The report pointed out that this tax cut, focusing on "draining water to raise fish", enhancing development potential and considering financial sustainability, is a major measure to reduce the burden on enterprises and stimulate market vitality, an important reform to improve the tax system and optimize the pattern of income distribution, and a major choice for macro policies to support steady growth, ensure employment and adjust the structure.
The equipment manufacturing industry in various sub-markets in the energy field-petroleum and petrochemical, coal, electric power, new energy and other fields has a trillion-level market scale.

This tax reduction will be conducive to the transformation and upgrading of the energy and equipment manufacturing industry.
Taking wind power as an example, an analysis by CIC's consultancy industry research center pointed out that in 2017, China's offshore wind power installed capacity increased by 1.16 million kilowatts, with a cumulative installed capacity of 2.79 million kilowatts.

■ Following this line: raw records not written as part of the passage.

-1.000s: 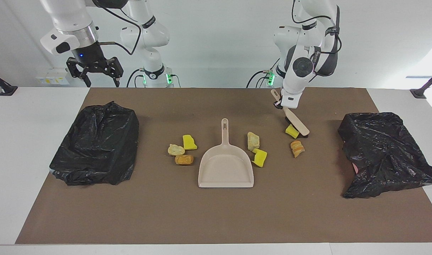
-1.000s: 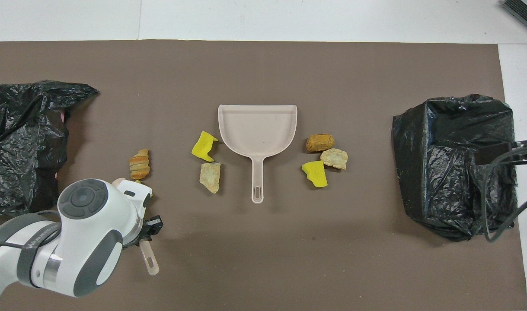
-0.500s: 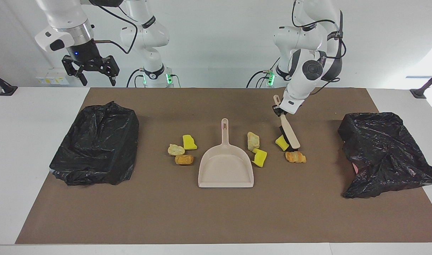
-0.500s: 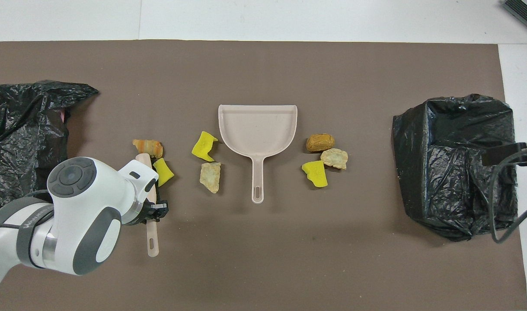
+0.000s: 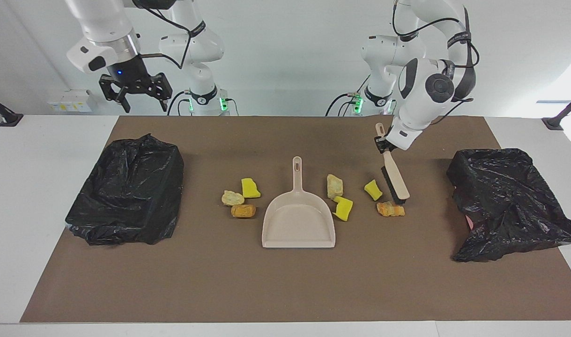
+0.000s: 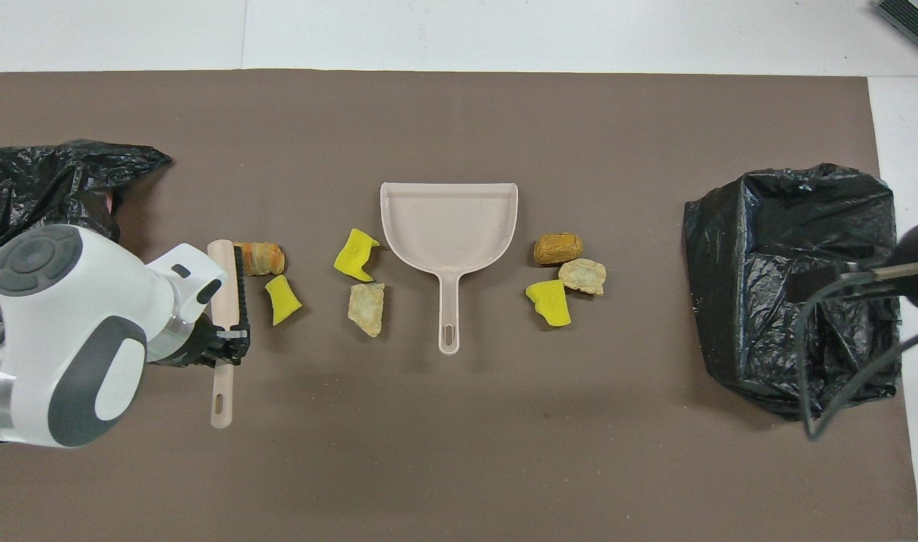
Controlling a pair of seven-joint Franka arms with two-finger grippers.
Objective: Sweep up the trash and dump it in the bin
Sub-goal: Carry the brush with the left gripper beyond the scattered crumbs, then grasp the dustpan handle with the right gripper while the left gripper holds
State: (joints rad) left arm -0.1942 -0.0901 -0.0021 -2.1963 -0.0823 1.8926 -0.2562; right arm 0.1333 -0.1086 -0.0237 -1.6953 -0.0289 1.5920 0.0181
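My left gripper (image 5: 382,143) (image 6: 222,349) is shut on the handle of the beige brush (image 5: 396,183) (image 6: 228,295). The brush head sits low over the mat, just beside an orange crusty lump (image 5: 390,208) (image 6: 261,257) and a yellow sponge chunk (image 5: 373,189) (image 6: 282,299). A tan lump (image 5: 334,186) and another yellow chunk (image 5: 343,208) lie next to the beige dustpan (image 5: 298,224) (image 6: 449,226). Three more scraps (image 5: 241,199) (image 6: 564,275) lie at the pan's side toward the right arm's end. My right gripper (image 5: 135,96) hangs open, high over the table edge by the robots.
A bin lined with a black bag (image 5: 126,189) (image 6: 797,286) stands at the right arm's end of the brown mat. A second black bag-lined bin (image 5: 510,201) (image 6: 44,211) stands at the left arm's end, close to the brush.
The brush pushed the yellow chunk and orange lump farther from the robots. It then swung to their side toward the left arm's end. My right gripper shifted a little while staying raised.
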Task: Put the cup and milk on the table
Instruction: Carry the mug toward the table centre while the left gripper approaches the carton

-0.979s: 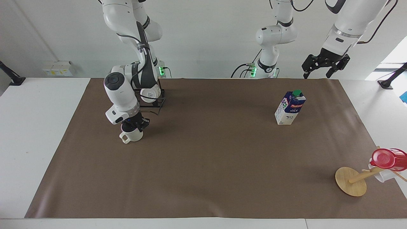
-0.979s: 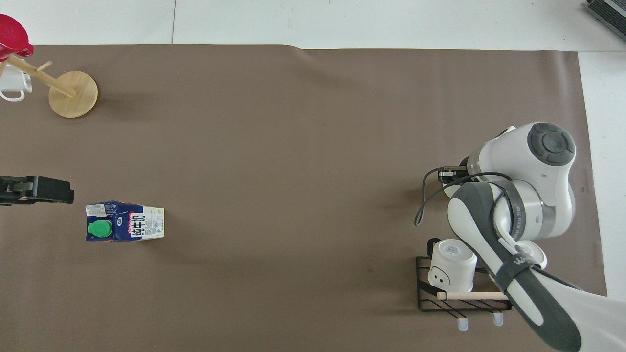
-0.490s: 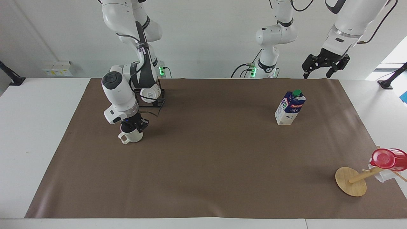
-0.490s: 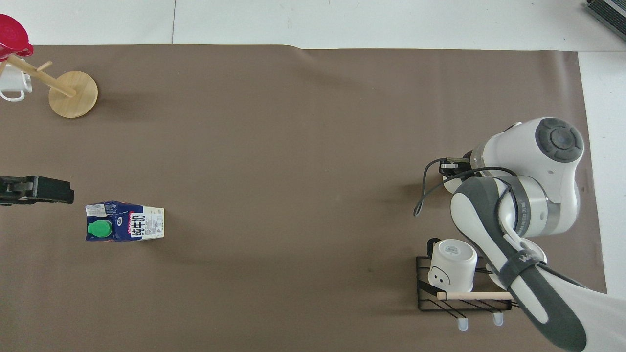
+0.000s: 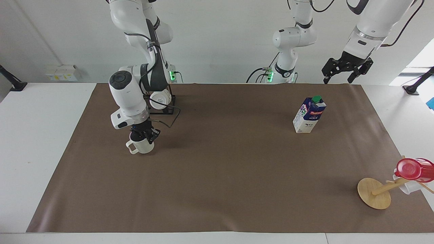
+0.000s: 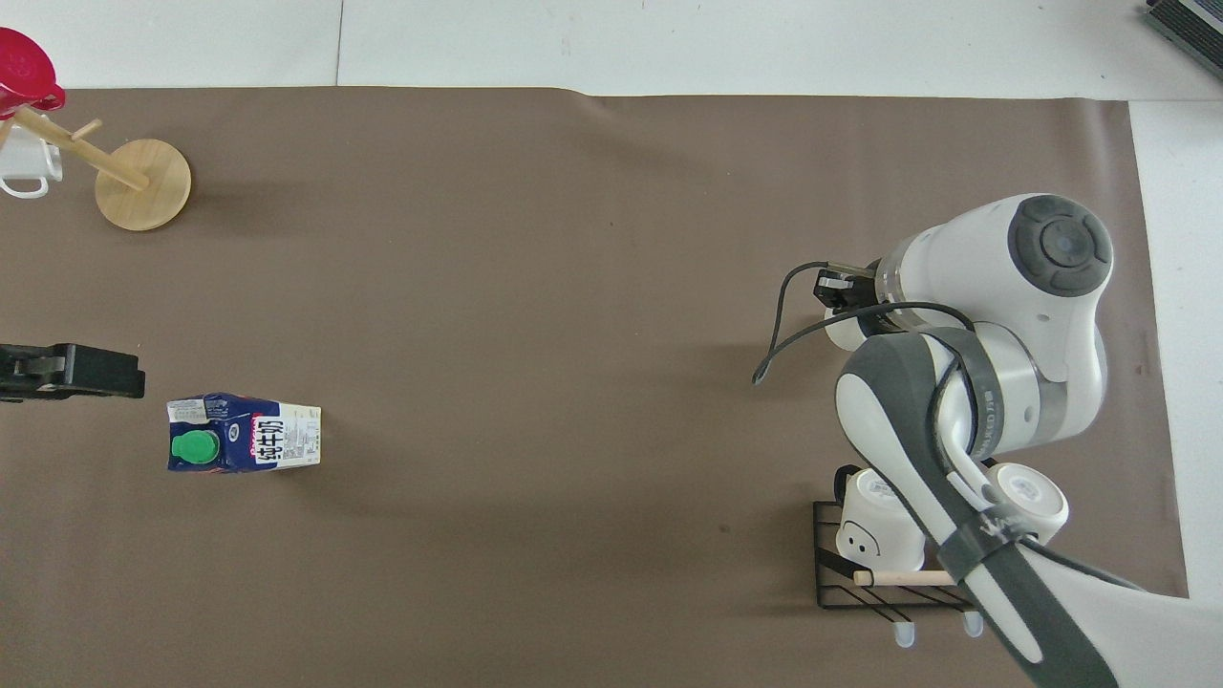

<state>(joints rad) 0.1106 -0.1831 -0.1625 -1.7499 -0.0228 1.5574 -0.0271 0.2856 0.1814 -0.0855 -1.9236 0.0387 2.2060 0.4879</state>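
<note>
The cream-white cup (image 5: 140, 146) is upright at the mat's surface toward the right arm's end of the table (image 5: 217, 176), handle pointing away from the robots. My right gripper (image 5: 142, 136) comes straight down onto it and is shut on its rim. In the overhead view the right arm covers most of the cup (image 6: 845, 331). The blue-and-white milk (image 5: 309, 115) stands upright on the mat toward the left arm's end and also shows in the overhead view (image 6: 244, 445). My left gripper (image 5: 346, 70) waits open, raised beside the milk (image 6: 72, 371).
A black wire rack (image 6: 841, 591) with two upturned white mugs (image 6: 879, 526) stands near the right arm's base. A wooden mug tree (image 5: 374, 193) carrying a red-lidded cup (image 5: 412, 168) stands at the left arm's end, far from the robots.
My right gripper has carried the cup a little away from the robots and from the rack. The milk and the left gripper have not moved.
</note>
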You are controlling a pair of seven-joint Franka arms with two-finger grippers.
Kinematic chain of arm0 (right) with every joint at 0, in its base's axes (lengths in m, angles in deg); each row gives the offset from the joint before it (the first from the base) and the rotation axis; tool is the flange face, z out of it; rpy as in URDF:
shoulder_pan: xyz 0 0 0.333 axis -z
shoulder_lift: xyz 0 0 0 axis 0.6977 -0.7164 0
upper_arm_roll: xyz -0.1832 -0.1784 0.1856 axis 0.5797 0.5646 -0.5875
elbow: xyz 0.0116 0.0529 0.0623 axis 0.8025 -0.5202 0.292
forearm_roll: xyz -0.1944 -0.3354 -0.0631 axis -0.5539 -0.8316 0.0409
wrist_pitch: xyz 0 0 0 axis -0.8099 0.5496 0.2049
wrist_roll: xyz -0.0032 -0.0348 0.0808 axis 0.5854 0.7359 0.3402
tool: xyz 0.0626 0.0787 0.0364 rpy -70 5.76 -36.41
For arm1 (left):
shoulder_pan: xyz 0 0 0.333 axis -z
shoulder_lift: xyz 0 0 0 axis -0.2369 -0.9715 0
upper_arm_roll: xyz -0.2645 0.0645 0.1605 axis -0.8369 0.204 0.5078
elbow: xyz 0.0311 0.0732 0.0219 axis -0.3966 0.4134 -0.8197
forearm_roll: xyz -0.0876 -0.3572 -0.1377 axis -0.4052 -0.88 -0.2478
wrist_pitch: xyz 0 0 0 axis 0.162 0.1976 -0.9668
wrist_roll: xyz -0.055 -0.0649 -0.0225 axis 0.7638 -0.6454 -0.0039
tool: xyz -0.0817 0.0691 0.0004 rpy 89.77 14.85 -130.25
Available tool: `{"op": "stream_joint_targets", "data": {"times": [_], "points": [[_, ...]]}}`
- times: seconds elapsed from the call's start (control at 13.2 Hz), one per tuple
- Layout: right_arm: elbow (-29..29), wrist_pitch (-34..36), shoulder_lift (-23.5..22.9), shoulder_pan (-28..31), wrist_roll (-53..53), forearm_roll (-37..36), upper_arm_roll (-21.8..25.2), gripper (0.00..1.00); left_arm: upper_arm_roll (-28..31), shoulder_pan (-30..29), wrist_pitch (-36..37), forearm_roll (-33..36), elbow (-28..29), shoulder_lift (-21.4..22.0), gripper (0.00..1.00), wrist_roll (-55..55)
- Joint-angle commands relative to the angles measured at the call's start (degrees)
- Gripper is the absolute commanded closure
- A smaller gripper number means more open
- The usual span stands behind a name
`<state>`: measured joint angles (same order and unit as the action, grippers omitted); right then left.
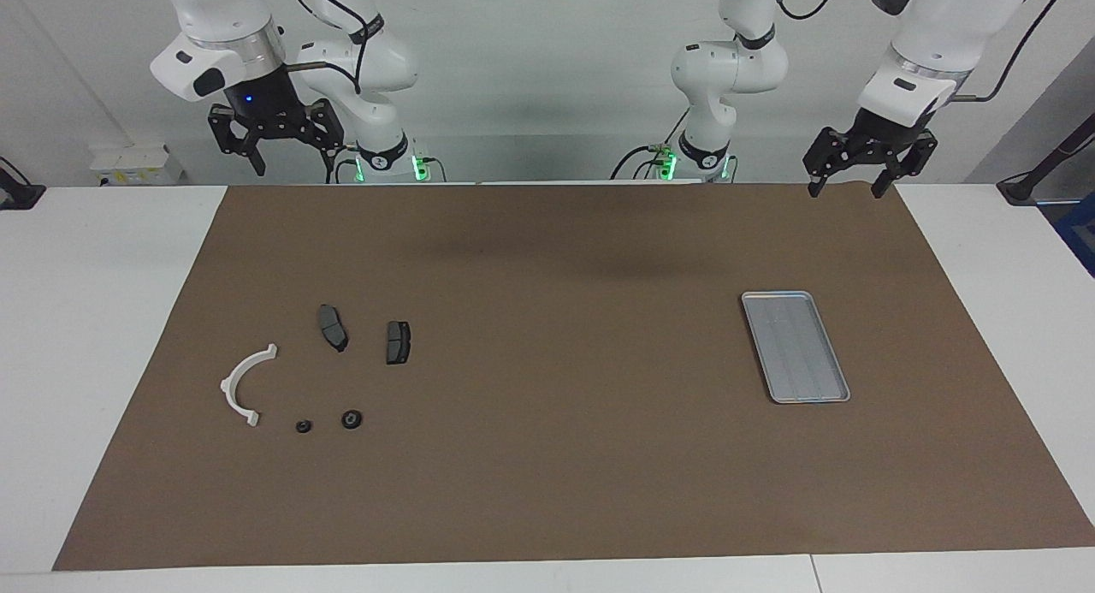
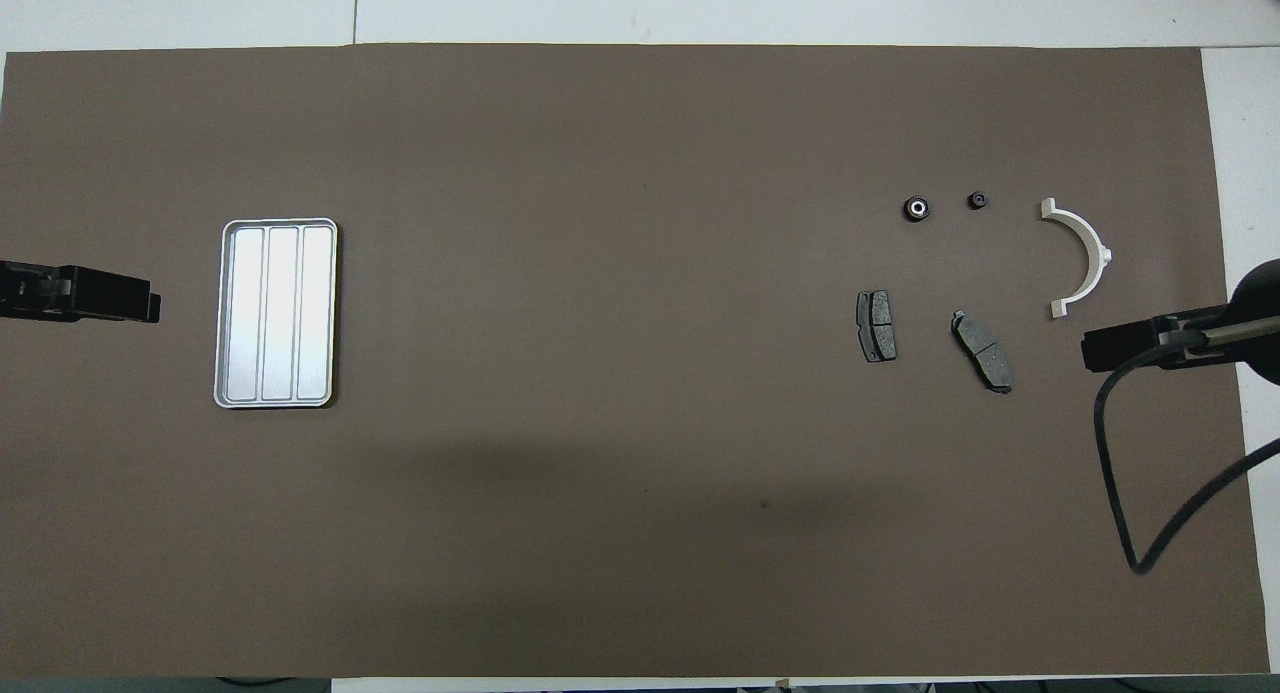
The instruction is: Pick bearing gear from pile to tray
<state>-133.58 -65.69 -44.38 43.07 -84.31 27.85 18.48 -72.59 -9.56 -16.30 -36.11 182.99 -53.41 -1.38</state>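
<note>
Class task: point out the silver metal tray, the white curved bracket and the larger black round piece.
Silver-grey metal tray (image 2: 280,228): overhead view, its rim.
White curved half-ring bracket (image 1: 237,376): facing view, middle of its arc.
Larger black round piece (image 2: 916,209): overhead view, its centre.

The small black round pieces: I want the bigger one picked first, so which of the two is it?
The larger black round piece, the one with a pale centre in the overhead view. It lies toward the tray's end of the table; the smaller piece lies beside the white bracket.

Both arms wait raised, left claw (image 1: 861,175) and right claw (image 1: 275,144) spread open.
</note>
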Motion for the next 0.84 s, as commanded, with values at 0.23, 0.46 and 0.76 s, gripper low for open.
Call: {"op": "stream_joint_targets", "data": {"times": [0.23,0.46,0.76], "points": [[-4.7,-15.5,-10.8,1.0,6.8,0.9,-0.1,0.00,0.2,0.2,-0.3,-0.6,2.2,2.0,0.00,0.0],[-4.3,-25.4,-19.3,0.6,12.6,0.1,-0.1,0.00,0.3,0.1,-0.3,-0.6,2.2,2.0,0.00,0.0],[-3.9,-37.1,-30.0,0.5,21.1,-0.4,-0.1,0.00,0.3,0.1,-0.3,-0.6,2.2,2.0,0.00,0.0]]}}
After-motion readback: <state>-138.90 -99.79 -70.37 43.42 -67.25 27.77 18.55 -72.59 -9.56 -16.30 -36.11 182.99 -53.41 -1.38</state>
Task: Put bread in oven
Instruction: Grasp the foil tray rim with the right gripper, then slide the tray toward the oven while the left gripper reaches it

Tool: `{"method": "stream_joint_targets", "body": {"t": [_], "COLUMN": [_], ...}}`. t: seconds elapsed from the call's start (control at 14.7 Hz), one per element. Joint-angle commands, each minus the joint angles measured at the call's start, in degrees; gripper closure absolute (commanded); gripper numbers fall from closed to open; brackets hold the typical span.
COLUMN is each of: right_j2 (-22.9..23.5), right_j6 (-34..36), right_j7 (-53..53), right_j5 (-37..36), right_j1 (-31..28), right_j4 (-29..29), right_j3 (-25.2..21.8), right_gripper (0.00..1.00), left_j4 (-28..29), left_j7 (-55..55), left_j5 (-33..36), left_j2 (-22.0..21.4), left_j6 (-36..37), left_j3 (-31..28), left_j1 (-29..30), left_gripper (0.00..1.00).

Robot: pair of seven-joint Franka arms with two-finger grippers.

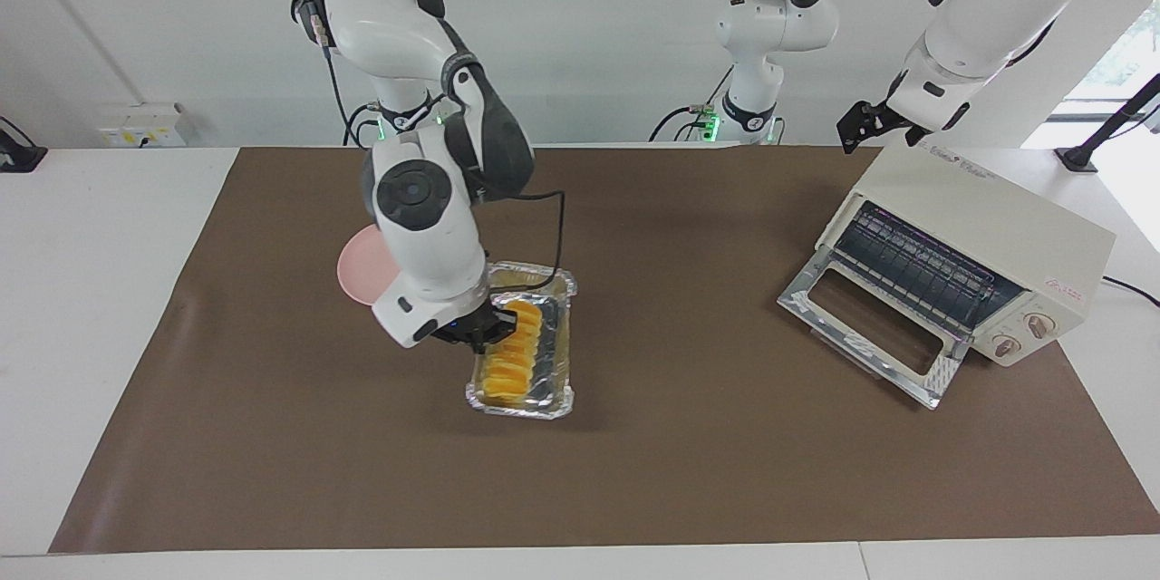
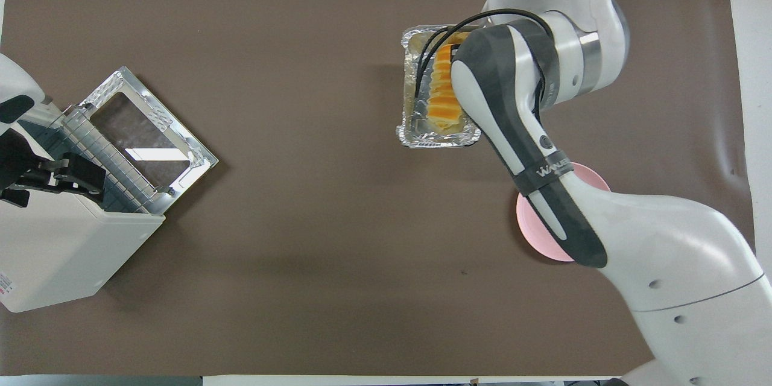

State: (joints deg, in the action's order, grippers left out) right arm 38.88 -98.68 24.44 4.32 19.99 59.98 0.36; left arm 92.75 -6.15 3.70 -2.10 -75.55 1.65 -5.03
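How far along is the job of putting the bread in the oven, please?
Done: the oven has its door lying open, with the rack exposed. In hand: the right gripper is shut on the rim of the foil tray, which holds the bread, mid-table and well short of the oven. Left to do: bringing the bread to the oven and setting it on the rack. The left gripper waits open over the oven's top.
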Motion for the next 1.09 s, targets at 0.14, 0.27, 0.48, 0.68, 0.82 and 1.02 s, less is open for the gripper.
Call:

The agency predicts that China's offshore wind power installed capacity will reach 4.23 million kilowatts in 2019, with an average compound annual growth rate of 26.02% in the next five years (2019-2023) and 10.67 million kilowatts in 2023.
In recent years, the rapid development of offshore wind power alone is expected to drive China to form a trillion-yuan scale offshore high-end equipment manufacturing industrial cluster.

In the photovoltaic market of global solar, China ranks first in the world in the level of photovoltaic manufacturing.
Data show that by the end of December 2018, China's photovoltaic power generation capacity had reached 174 million kilowatts.  Among them, the centralized power station is 123.84 million kilowatts and the distributed photovoltaic is 50.61 million kilowatts.
According to institutional analysis, it is expected that the total installed capacity of China's photovoltaic industry will be 40GW-50GW in 2019.
Photovoltaic industry is an industry that pays more attention to initial investment than operating cost.
At present, in general large-scale ground power station projects, the equipment cost accounts for about 80% of the total initial investment;  Construction engineering services account for about 13% of the total initial investment.
If this tax reduction policy is implemented, the cost of photovoltaic equipment manufacturing will drop, which will promote the early realization of affordable Internet access.